Fortunately for many P_j, P_j-1 will split into several factors so the multiplicative
group, which is cyclic of order P_j-1, will admit a series of subgroups. This
potentially allows us to “cutdown” by smaller factors at each stage in the tree-like
refinement process, which means we need fewer items in the list of allowable values at
each stage, so we have a chance of making the setup phase run in a reasonable time while
fixing more $B_j$s.
For example, if we are fixing with respect to P=1400000023, then
P-1=2.3.3.41.263.7213, so one stage might be to fix with respect to the factor
7213. This means we have two lists, L_1, L_2 of numbers modulo P_1 and a target
product, t. We aim to make a single list of pairs, (x_1,x_2), from L_1\times L_2
such that x_1 x_2 t^{-1} is in the index 7213 subgroup of the multiplicative group. We
can do this using the birthday method by working in the quotient group: make a list of
(t.x_1^{-1})^r and x_2^r where r=(P_1-1)/7213. Elements in common from both lists
must satisfy (x_1 x_2)^r = t^r which is what we want. Next stage would be to combine
pairs of lists where the r^\mathrm{th} powers are constant over each list to make a new
list whose s^\mathrm{th} powers are constant, where s divides r, e.g.,
s=(P_1-1)/(7213.3.263). In other words we’re fixing things in increasingly big quotient
groups, until you end up with the whole group. Eventually at the last stage you end up
with a few lists whose values are constant modulo a set of primes.

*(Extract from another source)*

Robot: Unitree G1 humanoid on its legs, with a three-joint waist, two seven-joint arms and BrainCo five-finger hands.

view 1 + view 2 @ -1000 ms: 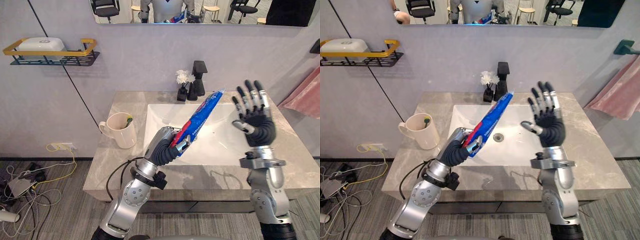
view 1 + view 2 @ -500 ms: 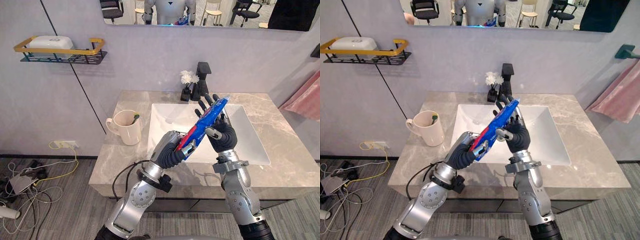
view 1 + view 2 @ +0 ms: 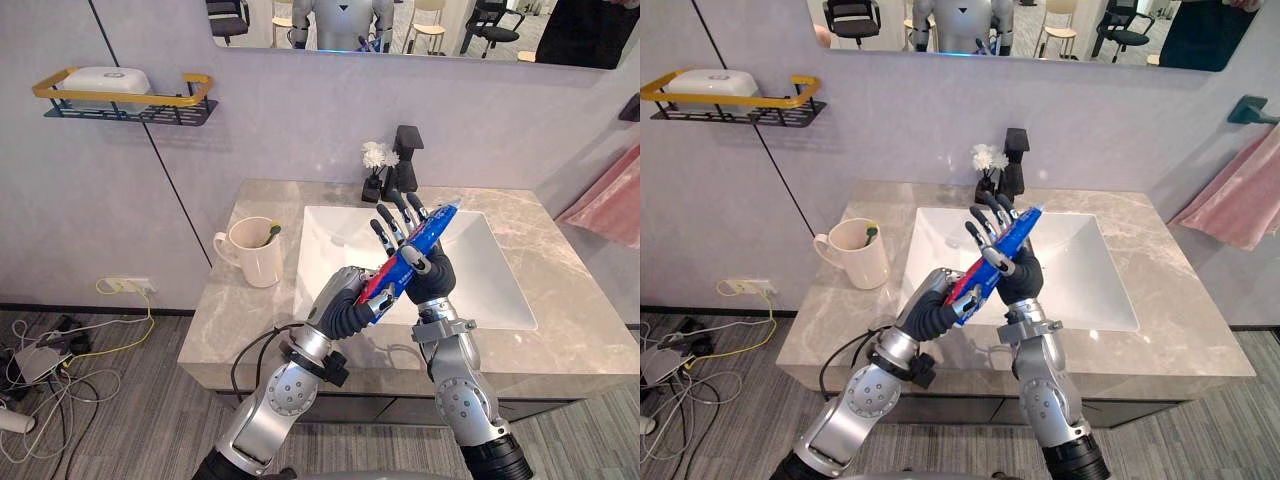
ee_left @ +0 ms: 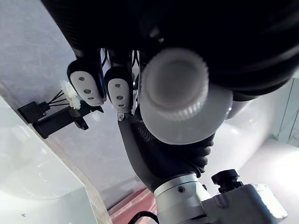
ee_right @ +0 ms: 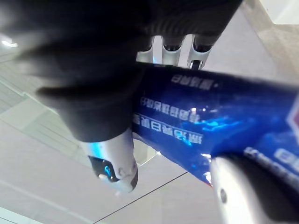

(It would be simpler to work additively, but it’s probably going to be too expensive to
take discrete logs modulo each P_j we are fixing with respect to, which we’d need to do
it for each i and each choice of D_i, so we have to stay in the multiplicative group.)
A good configuration (for the time limits for this problem)
is something like: at the i^\mathrm{th} stage (i=0,\ldots,11), you have 2^{13-i} lists
each of size roughly 40.2^i, except at i=11, the final stage, where there are four lists of size about 150.
150 is chosen so that 150^4\approx5\times10^8 is a good number of candidates to test in the second phase.
(That is simplifying slightly. If K is small, then you need to build up the sizes first before cutting down.)
This is very similar to Wagner’s algorithm
which uses a tree of lists of binary vectors to choose one element from each top-level list so that the choices
XOR to zero. (Though he uses equal size lists at all levels, which is not optimal as it doesn’t balance the work.)
This is an example implementation. It
tries to use this method for type 4, and for some values of K in types 2 and 3.
The program is a bit fiddly because it has to choose a suitable set of primes to
fix with respect to, put the factors in order to form a plan of action in such a way
that it won’t run out of list elements on the way, and do this robustly on-the-fly.
In the type 4 case it usually manages to fix B_j for four primes. This isn’t a lot, but
it’s enough to give it a big advantage over not doing this, because moving out a bit in
the extreme tail of a normal distribution makes a big difference to the probability. In
terms of the benchmarks per second mentioned above, the “unfixed” method gave about 28
bm/s, the single-fixed method about 42 bm/s, and this method about 200 bm/s. (It’s
possible the bm/s measure is slightly underestimating the benefit of this method, since
the further out in the tail of the distribution you go, the bigger the improvement.)